* PROVIDED INFORMATION *
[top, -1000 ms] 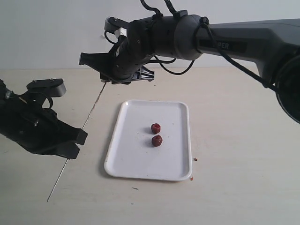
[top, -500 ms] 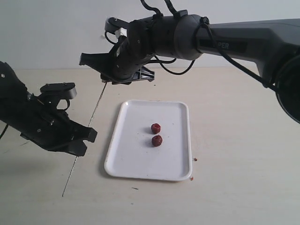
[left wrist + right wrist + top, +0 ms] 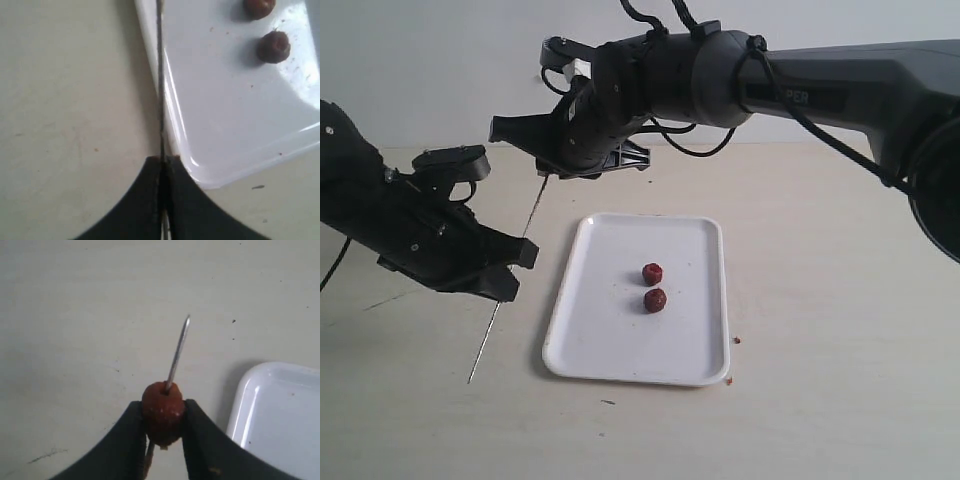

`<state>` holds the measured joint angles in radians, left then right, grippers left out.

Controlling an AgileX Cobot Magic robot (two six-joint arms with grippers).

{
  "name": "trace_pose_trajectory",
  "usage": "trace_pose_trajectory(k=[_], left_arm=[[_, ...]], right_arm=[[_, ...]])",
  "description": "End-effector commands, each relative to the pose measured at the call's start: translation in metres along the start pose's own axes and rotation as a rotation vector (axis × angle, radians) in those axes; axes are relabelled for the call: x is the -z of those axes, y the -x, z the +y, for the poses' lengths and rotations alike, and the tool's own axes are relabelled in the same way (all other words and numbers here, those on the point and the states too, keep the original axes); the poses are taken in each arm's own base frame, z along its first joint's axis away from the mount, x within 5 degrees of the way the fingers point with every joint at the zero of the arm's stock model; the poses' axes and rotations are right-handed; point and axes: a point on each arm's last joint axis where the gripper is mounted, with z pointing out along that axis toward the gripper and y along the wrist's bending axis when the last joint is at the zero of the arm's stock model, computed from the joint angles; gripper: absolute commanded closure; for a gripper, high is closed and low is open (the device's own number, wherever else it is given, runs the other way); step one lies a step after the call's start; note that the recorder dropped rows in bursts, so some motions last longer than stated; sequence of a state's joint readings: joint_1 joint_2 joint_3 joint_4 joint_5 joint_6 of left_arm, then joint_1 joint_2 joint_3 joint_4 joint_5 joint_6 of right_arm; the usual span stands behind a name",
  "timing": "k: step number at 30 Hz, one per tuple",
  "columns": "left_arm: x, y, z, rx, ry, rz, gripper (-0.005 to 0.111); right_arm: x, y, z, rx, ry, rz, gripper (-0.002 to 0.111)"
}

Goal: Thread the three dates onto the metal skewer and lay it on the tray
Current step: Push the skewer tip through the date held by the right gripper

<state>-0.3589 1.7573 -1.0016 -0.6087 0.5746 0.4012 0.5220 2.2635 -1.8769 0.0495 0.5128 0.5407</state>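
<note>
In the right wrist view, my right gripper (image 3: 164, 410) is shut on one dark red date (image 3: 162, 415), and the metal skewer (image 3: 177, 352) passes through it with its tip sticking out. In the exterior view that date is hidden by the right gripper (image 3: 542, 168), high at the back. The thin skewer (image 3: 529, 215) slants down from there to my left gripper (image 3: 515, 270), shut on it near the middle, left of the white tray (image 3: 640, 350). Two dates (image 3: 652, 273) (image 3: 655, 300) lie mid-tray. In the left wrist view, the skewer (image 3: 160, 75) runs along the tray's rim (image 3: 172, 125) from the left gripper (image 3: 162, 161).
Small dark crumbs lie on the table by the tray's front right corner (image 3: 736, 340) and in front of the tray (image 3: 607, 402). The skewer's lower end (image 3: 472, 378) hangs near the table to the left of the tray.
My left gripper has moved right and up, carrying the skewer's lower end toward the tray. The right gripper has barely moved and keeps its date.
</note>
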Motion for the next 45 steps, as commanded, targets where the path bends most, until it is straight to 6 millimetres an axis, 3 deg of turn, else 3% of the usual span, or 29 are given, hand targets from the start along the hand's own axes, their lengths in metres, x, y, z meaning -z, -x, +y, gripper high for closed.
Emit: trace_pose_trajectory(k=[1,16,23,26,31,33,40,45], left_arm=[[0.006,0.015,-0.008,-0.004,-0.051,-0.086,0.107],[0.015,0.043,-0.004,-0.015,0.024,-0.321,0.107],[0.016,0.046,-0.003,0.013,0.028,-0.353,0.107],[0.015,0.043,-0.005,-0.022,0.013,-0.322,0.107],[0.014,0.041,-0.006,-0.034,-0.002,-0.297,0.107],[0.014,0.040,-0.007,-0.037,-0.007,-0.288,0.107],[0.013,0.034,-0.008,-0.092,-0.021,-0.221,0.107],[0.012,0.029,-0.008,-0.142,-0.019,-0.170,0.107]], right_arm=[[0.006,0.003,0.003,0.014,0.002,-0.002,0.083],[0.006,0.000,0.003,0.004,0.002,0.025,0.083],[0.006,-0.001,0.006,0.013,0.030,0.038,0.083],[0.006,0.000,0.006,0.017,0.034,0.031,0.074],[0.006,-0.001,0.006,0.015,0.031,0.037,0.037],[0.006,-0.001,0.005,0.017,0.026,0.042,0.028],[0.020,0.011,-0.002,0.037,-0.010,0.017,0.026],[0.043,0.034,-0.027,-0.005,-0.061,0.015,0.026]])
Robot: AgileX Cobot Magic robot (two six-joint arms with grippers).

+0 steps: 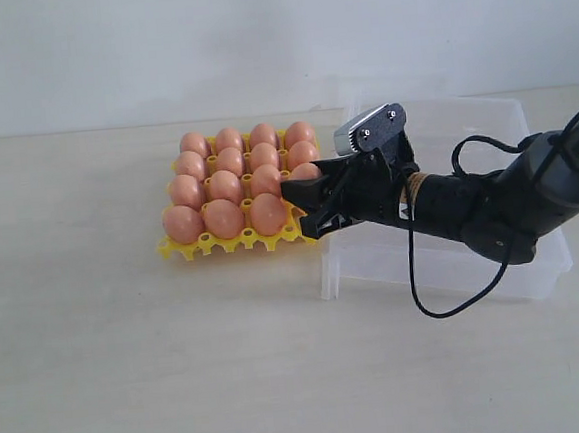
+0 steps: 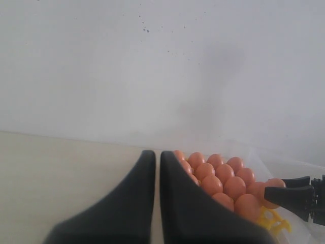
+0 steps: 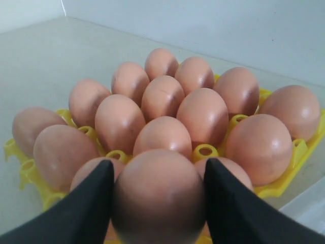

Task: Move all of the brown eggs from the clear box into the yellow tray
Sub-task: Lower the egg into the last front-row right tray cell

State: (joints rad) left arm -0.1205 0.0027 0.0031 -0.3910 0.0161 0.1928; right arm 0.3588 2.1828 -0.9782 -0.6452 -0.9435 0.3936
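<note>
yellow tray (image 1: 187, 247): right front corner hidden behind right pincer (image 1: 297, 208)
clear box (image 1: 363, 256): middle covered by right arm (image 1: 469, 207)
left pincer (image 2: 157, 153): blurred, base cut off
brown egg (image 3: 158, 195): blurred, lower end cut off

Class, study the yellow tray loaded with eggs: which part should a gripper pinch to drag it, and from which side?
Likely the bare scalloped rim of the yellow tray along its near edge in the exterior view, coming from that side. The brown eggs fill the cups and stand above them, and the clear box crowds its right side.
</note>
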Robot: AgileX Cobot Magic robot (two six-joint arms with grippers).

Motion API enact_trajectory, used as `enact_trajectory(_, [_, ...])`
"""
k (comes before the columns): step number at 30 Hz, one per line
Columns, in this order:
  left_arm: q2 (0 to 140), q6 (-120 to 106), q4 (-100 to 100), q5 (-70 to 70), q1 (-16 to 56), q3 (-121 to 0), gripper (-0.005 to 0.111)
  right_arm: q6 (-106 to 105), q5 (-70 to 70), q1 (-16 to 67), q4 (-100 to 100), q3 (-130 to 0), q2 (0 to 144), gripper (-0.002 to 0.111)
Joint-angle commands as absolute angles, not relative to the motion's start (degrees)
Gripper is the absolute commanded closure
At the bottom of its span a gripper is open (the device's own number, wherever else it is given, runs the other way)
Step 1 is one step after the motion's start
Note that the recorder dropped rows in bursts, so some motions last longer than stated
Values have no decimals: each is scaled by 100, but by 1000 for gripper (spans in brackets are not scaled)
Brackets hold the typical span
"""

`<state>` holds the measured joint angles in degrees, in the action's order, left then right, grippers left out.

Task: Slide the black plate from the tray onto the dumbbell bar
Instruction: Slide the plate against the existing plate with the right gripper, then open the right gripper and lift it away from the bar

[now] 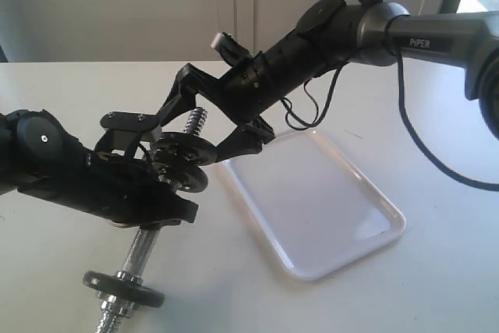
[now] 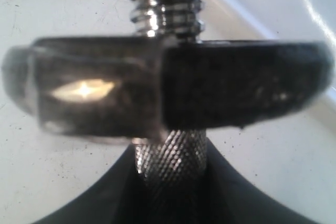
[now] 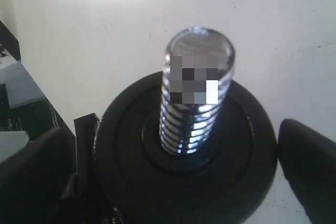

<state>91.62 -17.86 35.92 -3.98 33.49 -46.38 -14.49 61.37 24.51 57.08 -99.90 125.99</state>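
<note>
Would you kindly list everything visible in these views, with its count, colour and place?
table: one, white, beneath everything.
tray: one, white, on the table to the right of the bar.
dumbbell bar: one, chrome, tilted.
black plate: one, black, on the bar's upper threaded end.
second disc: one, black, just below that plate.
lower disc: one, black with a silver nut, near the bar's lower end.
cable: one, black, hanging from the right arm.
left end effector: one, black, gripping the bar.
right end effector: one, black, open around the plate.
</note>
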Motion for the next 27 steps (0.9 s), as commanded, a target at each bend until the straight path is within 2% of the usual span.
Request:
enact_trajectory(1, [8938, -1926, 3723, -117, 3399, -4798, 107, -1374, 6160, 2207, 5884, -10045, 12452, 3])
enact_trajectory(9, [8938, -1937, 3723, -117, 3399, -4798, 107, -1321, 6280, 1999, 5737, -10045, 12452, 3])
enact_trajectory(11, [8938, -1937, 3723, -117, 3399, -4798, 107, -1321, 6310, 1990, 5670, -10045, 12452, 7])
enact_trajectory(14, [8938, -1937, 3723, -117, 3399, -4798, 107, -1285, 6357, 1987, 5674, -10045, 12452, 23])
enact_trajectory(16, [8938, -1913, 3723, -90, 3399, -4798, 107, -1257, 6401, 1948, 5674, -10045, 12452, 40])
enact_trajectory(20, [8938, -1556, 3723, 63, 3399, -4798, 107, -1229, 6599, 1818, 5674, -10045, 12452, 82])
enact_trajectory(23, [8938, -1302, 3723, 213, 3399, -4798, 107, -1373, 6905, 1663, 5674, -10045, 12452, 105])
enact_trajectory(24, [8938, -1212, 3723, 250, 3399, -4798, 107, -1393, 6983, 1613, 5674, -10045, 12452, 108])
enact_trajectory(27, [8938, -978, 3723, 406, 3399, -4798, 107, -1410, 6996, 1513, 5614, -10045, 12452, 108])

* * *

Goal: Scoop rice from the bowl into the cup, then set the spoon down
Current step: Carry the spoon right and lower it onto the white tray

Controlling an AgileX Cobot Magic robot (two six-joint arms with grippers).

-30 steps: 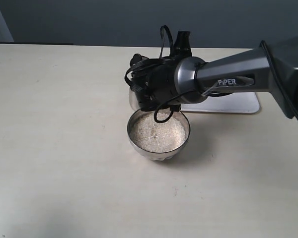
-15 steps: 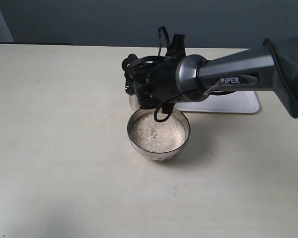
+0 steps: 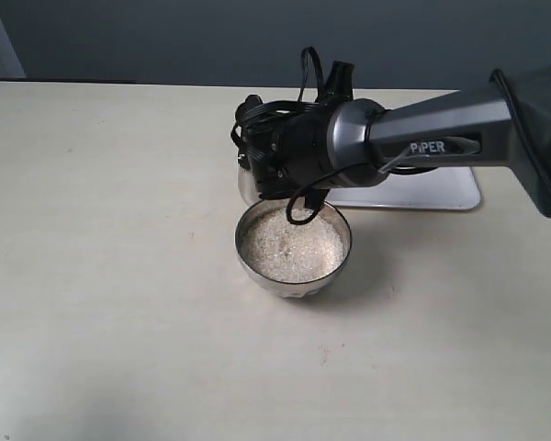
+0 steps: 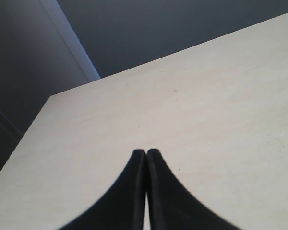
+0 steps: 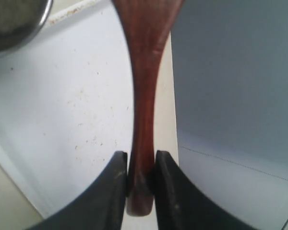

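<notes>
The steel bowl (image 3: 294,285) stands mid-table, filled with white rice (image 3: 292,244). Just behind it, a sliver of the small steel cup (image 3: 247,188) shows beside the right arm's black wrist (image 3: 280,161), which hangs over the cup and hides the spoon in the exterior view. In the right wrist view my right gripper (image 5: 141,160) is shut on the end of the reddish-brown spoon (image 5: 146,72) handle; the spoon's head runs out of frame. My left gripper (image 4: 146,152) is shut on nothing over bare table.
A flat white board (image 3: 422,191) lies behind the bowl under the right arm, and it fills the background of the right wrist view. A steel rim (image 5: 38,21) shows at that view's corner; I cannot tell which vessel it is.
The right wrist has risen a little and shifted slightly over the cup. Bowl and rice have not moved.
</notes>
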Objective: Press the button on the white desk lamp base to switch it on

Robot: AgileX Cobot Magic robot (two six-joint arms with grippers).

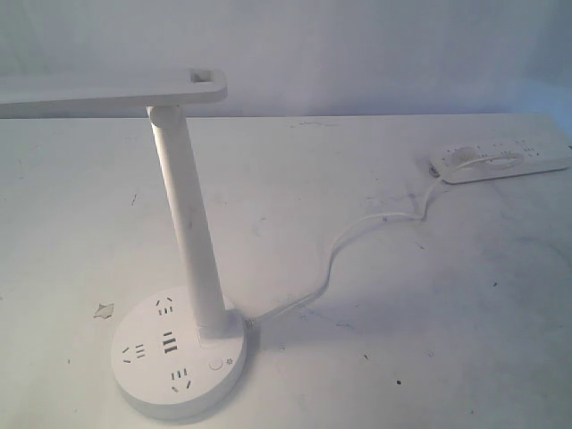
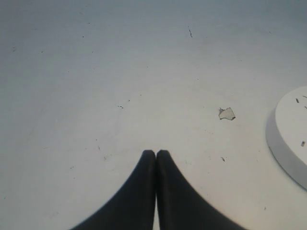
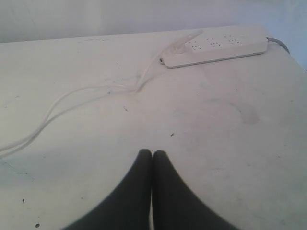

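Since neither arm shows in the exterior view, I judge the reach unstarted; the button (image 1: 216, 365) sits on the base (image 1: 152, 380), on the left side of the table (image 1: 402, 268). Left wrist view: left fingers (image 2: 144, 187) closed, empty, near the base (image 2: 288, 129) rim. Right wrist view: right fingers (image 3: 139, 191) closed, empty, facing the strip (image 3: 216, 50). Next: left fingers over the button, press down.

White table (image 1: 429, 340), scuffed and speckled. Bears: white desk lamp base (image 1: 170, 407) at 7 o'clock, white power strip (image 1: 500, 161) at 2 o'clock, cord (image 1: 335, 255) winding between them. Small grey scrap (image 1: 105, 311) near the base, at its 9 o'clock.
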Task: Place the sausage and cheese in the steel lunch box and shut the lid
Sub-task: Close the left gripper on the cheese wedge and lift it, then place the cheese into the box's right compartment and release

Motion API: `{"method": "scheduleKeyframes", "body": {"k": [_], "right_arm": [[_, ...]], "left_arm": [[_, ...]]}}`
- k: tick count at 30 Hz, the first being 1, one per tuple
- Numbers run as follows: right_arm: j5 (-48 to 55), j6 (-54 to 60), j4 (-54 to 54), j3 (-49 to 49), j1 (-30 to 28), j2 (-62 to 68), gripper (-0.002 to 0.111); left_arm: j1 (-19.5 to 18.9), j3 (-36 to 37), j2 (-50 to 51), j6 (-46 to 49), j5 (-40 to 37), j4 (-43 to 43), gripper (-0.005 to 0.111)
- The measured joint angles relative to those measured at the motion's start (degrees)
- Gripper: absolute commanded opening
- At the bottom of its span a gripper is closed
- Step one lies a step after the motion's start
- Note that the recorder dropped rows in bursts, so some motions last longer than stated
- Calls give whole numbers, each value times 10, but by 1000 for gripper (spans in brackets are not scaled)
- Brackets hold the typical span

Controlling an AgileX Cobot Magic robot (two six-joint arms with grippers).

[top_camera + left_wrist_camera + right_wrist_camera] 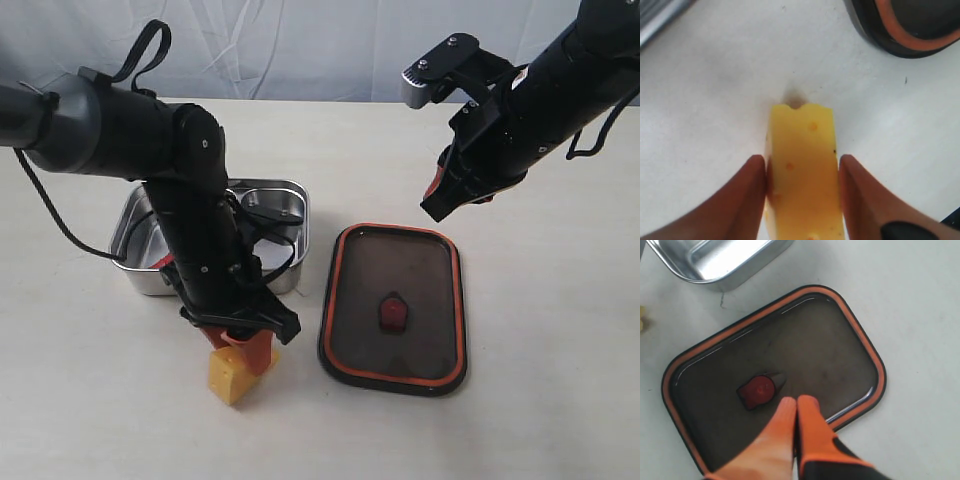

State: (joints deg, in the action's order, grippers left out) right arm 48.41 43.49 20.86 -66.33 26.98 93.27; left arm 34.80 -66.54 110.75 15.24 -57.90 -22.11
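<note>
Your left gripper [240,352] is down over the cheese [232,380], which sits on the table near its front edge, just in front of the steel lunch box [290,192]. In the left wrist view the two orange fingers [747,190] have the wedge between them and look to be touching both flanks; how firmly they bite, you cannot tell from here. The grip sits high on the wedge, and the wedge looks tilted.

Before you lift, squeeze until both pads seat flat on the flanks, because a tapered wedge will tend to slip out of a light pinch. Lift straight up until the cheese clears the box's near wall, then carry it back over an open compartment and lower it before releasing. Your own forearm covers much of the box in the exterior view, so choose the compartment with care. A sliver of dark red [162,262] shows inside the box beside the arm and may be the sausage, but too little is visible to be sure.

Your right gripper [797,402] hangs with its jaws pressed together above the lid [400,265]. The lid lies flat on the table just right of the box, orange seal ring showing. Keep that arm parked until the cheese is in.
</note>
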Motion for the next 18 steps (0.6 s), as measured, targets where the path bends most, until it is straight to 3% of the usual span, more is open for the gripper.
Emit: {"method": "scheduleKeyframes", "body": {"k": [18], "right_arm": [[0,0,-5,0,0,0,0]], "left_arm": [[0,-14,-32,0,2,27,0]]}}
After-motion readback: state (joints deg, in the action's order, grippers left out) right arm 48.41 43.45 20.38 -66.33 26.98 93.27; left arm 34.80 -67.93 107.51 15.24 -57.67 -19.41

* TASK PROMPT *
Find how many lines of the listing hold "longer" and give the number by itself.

* TASK RESULT *
3